WHAT YOU WILL DO — Lines holding the word "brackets" in the following material must be counted; give only the resulting number.

RECORDED DATA —
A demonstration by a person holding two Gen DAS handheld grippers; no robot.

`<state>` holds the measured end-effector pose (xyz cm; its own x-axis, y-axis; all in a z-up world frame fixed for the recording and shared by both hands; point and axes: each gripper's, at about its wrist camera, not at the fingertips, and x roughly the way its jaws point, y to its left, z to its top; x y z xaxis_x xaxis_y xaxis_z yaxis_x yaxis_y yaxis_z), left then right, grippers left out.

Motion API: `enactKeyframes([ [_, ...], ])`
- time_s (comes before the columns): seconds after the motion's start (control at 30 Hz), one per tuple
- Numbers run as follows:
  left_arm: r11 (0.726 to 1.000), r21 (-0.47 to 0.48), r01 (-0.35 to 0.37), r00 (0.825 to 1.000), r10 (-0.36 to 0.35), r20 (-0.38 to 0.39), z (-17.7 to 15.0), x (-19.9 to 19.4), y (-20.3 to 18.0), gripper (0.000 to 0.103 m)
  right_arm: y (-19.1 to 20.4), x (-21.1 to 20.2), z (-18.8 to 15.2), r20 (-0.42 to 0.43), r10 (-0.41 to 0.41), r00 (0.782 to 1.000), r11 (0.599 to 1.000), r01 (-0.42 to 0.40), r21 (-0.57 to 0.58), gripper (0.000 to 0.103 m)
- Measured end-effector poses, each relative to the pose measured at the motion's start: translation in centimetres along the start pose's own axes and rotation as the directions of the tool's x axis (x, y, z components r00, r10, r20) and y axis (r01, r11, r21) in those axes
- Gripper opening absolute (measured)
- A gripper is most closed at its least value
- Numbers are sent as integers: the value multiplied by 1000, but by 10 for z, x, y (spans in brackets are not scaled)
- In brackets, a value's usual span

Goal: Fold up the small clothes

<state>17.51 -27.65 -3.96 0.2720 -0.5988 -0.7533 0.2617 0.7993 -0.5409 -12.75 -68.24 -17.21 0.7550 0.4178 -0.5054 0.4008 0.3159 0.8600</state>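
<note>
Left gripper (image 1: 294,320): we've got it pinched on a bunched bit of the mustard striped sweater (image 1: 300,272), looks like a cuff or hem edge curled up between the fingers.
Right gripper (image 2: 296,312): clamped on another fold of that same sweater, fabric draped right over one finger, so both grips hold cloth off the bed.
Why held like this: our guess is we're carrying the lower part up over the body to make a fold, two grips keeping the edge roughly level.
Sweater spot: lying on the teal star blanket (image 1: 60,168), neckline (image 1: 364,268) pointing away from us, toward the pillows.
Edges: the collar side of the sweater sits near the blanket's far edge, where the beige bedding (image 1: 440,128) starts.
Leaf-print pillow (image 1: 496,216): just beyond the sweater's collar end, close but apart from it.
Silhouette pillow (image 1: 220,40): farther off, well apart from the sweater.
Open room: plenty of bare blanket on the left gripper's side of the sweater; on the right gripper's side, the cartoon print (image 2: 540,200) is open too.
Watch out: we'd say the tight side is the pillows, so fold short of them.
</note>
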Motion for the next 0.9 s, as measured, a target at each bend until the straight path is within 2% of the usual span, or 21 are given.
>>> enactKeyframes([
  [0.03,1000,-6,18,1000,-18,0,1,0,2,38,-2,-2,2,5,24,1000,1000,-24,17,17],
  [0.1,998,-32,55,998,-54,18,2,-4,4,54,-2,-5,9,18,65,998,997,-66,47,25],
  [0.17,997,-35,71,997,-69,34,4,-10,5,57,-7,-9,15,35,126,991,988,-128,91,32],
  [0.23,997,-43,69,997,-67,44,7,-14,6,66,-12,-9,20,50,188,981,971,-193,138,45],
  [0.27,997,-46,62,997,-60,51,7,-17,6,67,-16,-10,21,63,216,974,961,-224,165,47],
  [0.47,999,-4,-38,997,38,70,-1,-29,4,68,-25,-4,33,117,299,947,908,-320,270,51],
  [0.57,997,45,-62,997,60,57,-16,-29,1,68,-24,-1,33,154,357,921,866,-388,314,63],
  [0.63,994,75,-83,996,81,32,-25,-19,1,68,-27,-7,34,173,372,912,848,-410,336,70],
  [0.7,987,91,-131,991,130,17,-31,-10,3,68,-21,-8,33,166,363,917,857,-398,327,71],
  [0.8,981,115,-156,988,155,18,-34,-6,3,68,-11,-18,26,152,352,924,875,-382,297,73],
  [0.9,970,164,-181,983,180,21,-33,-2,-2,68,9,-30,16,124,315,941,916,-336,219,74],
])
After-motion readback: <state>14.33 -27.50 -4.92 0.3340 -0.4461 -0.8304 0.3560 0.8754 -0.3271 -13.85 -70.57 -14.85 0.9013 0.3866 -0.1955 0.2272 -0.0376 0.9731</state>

ANSWER SECTION — 2